# What to produce:
Copy each of the records exactly.

[Entries taken from a collection]
◆ ◆ ◆ ◆
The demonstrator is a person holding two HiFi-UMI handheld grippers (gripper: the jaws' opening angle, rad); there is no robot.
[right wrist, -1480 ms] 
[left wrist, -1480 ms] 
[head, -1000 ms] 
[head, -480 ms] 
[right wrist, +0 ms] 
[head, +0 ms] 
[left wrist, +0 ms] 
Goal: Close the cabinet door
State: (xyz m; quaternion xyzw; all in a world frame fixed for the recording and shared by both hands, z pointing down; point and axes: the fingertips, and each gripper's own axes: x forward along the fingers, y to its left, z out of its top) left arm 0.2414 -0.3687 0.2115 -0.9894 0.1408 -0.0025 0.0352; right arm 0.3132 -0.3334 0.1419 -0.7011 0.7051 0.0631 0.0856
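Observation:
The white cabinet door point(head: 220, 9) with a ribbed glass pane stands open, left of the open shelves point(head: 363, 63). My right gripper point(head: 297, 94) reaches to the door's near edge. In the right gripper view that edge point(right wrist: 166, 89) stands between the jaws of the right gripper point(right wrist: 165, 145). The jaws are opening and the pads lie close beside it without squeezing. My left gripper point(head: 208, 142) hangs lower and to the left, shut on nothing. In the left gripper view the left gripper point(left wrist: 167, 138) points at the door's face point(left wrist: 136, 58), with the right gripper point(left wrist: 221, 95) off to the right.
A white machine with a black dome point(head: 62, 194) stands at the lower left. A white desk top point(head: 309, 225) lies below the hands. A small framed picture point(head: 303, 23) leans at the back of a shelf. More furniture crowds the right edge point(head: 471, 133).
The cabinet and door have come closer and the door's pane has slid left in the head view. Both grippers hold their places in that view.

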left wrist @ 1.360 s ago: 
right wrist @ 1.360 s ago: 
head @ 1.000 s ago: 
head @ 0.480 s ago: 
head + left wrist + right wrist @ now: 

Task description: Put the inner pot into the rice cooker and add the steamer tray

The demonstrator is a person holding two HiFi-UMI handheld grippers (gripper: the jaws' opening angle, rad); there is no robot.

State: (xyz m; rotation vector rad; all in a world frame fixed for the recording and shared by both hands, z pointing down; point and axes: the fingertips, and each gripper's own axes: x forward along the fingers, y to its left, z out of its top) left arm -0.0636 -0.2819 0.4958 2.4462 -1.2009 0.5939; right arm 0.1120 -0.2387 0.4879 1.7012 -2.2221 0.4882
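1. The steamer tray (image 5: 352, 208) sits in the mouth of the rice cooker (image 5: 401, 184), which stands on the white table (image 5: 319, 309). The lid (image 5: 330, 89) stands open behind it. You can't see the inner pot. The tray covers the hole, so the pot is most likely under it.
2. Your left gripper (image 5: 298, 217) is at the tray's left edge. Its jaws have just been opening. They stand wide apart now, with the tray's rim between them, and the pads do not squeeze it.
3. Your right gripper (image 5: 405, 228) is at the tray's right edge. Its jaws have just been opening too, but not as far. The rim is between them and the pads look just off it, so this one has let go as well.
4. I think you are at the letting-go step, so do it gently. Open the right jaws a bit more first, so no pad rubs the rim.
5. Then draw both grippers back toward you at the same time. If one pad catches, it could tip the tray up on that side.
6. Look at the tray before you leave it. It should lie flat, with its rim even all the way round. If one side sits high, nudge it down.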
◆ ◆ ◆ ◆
# Worked solution:
The demonstrator is a person holding two HiFi-UMI handheld grippers (gripper: the jaws' opening angle, rad); there is no robot.
[right wrist, -1480 ms] 
[left wrist, -1480 ms] 
[head, -1000 ms] 
[head, -480 ms] 
[right wrist, +0 ms] 
[head, +0 ms] 
[left wrist, +0 ms] 
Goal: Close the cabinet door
State: (xyz m; quaternion xyzw; all in a world frame fixed for the recording and shared by both hands, z pointing down; point and axes: the fingertips, and each gripper's own axes: x forward along the fingers, y to its left, z out of its top) left arm 0.2414 -0.3687 0.2115 -0.9894 0.1408 -0.0025 0.0352; right arm 0.3132 -0.3334 0.1419 -0.7011 0.7051 0.0631 0.0856
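Observation:
The white cabinet door point(head: 220, 9) with a ribbed glass pane stands open, left of the open shelves point(head: 363, 63). My right gripper point(head: 297, 94) reaches to the door's near edge. In the right gripper view that edge point(right wrist: 166, 89) stands between the jaws of the right gripper point(right wrist: 165, 145). The jaws are opening and the pads lie close beside it without squeezing. My left gripper point(head: 208, 142) hangs lower and to the left, shut on nothing. In the left gripper view the left gripper point(left wrist: 167, 138) points at the door's face point(left wrist: 136, 58), with the right gripper point(left wrist: 221, 95) off to the right.
A white machine with a black dome point(head: 62, 194) stands at the lower left. A white desk top point(head: 309, 225) lies below the hands. A small framed picture point(head: 303, 23) leans at the back of a shelf. More furniture crowds the right edge point(head: 471, 133).
The cabinet and door have come closer and the door's pane has slid left in the head view. Both grippers hold their places in that view.
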
left wrist @ 1.360 s ago: 
right wrist @ 1.360 s ago: 
head @ 1.000 s ago: 
head @ 0.480 s ago: 
head + left wrist + right wrist @ now: 

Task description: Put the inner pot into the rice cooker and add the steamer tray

The demonstrator is a person holding two HiFi-UMI handheld grippers (gripper: the jaws' opening angle, rad); there is no robot.

State: (xyz m; rotation vector rad; all in a world frame fixed for the recording and shared by both hands, z pointing down; point and axes: the fingertips, and each gripper's own axes: x forward along the fingers, y to its left, z out of its top) left arm -0.0636 -0.2819 0.4958 2.4462 -1.2009 0.5939; right arm 0.1120 -0.2387 0.4879 1.7012 -2.2221 0.4882
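1. The steamer tray (image 5: 352, 208) sits in the mouth of the rice cooker (image 5: 401, 184), which stands on the white table (image 5: 319, 309). The lid (image 5: 330, 89) stands open behind it. You can't see the inner pot. The tray covers the hole, so the pot is most likely under it.
2. Your left gripper (image 5: 298, 217) is at the tray's left edge. Its jaws have just been opening. They stand wide apart now, with the tray's rim between them, and the pads do not squeeze it.
3. Your right gripper (image 5: 405, 228) is at the tray's right edge. Its jaws have just been opening too, but not as far. The rim is between them and the pads look just off it, so this one has let go as well.
4. I think you are at the letting-go step, so do it gently. Open the right jaws a bit more first, so no pad rubs the rim.
5. Then draw both grippers back toward you at the same time. If one pad catches, it could tip the tray up on that side.
6. Look at the tray before you leave it. It should lie flat, with its rim even all the way round. If one side sits high, nudge it down.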

The response to this exercise is now finished.